STF define retirada do ICMS da base de cálculo do PIS e COFINS

No dia 15 de março, o STF define retirada do ICMS da Base de cálculo do PIS e COFINS. Uma decisão que afeta empresa de todos os setores no Brasil.

STF define retirada do ICMS da base de cálculo do PIS e da Contribuição para o Financiamento da Seguridade Social (Cofins).

O tribunal decidiu a favor do contribuinte, dentro do processo de uma empresa produtora de óleo . O veredicto tem caráter geral, ou seja, é válido para os mais de 10 mil processos que aguardavam a decisão do tribunal superior.

A união estima que possa perder em torno 20 bilhões de reais, por ano. E em torno de 250 bilhões de reais com processos. Isto em uma análise que compreende 2003 a 2015.

O impacto direto nos cofres públicos fez com que a Procuradoria da União entrasse com um pedido de modulação. Que poderá determinar que a nova medida seja válida apenas para o exercício de 2018.

O modelo atual de cobrança é complexo e composto de diferentes formas. Empresas regime não cumulativo (para empresas que estão no lucro real, que é uma modalidade de cálculo do Imposto de Renda) e o sistema cumulativo (para empresas que estão no lucro presumido). Além de um sistema diferente para as empresas do SIMPLES Nacional.

Votaram pela exclusão do ICMS a relatora, ministra Cármen Lúcia, presidente do Supremo, os ministros Luiz Fux, Ricardo Lewandowski, Marco Aurélio Mello e Celso de Mello e a ministra Rosa Weber.

Esses magistrados ponderaram que o ICMS, repassado ao fisco estadual, não constituí patrimônio do contribuinte. Ou seja é apenas um fluxo de caixa/trânsito contábil. Não constituindo receita ou faturamento.

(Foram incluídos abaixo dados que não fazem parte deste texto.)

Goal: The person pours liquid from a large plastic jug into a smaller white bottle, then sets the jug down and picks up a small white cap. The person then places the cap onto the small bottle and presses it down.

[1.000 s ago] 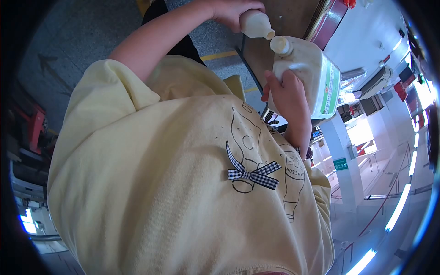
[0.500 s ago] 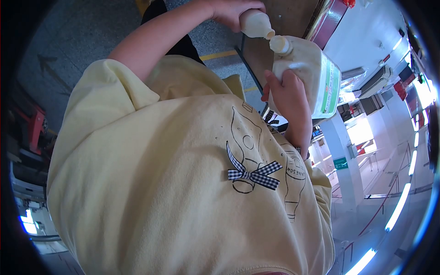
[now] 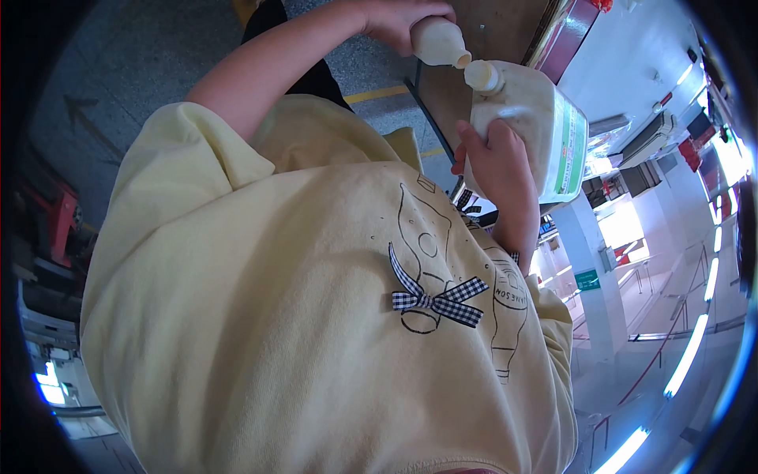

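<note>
My left hand point(image 3: 401, 24) is wrapped round a small whitish plastic bottle point(image 3: 439, 39) with a tapered neck. The bottle's mouth sits right beside the neck of a larger plastic jug point(image 3: 517, 110), and the two openings lie close together. My right hand point(image 3: 499, 158) grips the jug at its handle side, part of the fingers hidden behind it. A green and white label covers the jug's far side, and its short neck has a cream-coloured end. No liquid shows between the two containers.
Beyond the containers is a brown board-like surface point(image 3: 493, 31), with a dark red panel point(image 3: 576, 39) by it. Yellow lines mark the grey floor point(image 3: 367, 67). A red piece of equipment point(image 3: 61, 217) stands at the left. A white pillar point(image 3: 588, 261) rises at the right.
The small bottle in my left hand has shifted slightly to the left at its mouth. My right hand and the jug have hardly moved.
</note>
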Demonstrator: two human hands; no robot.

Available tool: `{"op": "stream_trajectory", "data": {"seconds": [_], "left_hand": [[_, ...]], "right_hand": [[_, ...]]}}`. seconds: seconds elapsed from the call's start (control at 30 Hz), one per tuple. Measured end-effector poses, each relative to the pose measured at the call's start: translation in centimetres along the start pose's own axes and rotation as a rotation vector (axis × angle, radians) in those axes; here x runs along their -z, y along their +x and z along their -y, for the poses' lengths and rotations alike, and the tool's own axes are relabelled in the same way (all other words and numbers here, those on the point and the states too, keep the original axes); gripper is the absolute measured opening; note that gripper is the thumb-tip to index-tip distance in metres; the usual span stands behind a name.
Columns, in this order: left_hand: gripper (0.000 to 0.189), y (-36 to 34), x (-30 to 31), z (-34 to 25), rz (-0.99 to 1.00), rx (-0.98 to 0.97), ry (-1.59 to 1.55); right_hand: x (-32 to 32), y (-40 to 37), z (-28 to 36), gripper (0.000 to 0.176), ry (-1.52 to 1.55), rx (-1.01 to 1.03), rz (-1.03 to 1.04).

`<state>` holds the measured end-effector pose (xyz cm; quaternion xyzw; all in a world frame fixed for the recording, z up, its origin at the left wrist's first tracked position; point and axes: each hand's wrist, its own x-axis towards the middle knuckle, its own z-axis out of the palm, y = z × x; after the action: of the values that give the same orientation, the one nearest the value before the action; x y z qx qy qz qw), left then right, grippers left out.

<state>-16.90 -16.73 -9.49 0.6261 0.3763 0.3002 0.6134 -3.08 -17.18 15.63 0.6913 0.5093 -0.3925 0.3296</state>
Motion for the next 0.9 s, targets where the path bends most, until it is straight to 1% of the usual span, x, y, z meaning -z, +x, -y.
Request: {"op": "stream_trajectory", "data": {"seconds": [0.13, 0.2, 0.33, 0.4, 0.6, 0.9], "left_hand": [[0.072, -0.14, -0.03, 0.22, -0.004, -0.021, -0.017], [0.073, -0.15, -0.13, 0.16, 0.009, 0.012, 0.008], [0.074, -0.08, -0.47, 0.74, 0.015, 0.002, 0.024], [0.074, -0.08, -0.64, 0.6, 0.004, 0.003, -0.025], [0.076, -0.08, -0.56, 0.39, 0.027, 0.027, -0.038], [0.077, -0.14, -0.86, 0.64, 0.013, -0.009, -0.064]], "right_hand": [[0.01, 0.08, -0.12, 0.04, -0.011, -0.015, 0.023], [0.05, -0.03, -0.01, 0.039, -0.008, -0.003, 0.002], [0.02, 0.02, -0.16, 0.039, -0.012, 0.003, 0.001], [0.08, -0.15, -0.15, 0.039, -0.011, -0.011, 0.001], [0.1, -0.11, -0.16, 0.039, -0.011, 0.004, 0.003], [0.17, -0.13, -0.26, 0.039, -0.009, -0.004, 0.01]]}}
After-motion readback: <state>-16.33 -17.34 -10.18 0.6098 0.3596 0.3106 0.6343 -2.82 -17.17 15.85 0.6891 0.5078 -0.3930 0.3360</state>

Os ministros Edson Fachin, Luís Roberto Barroso, Dias Toffoli e Gilmar Mendes votaram contra  o recurso, posição defendida pelo Governo.
O ponto de divergência foi sobre se o faturamento e receita seriam a mesma coisa. A relatora, Cármen Lúcia, “é inegável que o ICMS abarca todo processo e o contribuinte não inclui como faturamento o que ele haverá de repassar à Fazenda Pública, tratando-se de ingresso”.

Método de cobrança:

A cobrança do PIS e Cofins, segue diferentes valores de acordo com o método de faturamento da empresa. Se seguem o lucro real as aliquotas eram de 9,25% (7,6% para Confins e 1,65% de PIS). Podendo apenas abater um percentual do imposto. Isto através de créditos tributários, que são os valores pagos pelas empresas que são fornecedoras.
As empresas que utilizam o regime de lucro presumido, tinham uma aliquota menor. 3,65% (sendo 3% PIS e 0,65% Cofins). Nesse ramo encontram-se empresas de setores como limpeza. Onde os gastos são maiores com mão de obra e muito pouco de insumos. Assim não geram créditos tributários.

Reforma:

O Governo Federal, tendo em vista a derrota eminente, estuda resgatar a reforma do PIS e COFINS.  Em 2015 foi apresentando um projeto que visava unir o PIS e a COFINS. A ideia do então ministro Joaquim Levy, foi duramente criticada por empresários de vários setores. Isto por que a mudança pode acarretar em aumento de impostos e perda de empregos.

O presidente Michel Temer informou que o governo pretende enviar ao congresso duas medidas provisórias. Ambas visam simplificar as regras sobre os tributos. Porém isso só deve ocorrer após o Ministério da Fazenda entregar um estudo ao presidente, definindo se as MP vão ser referentes a unificação da PIS e COFINS.

O que pode mudar?

Especialista apontam que a mudança pode acarretar em uma queda de preços. Especialmente em setores de concorrência acirrada, onde o lucro acaba sendo menor.
Outra grande mudança apontada por tributaristas, é que a decisão do tribunal pode acarretar na forma de arrecadação do tributos que o governo federal utiliza hoje em dia. Com faturamento ou a receita bruta, o método de cálculo do PIS e COFINS será questionado a partir da decisão do tribunal superior federal.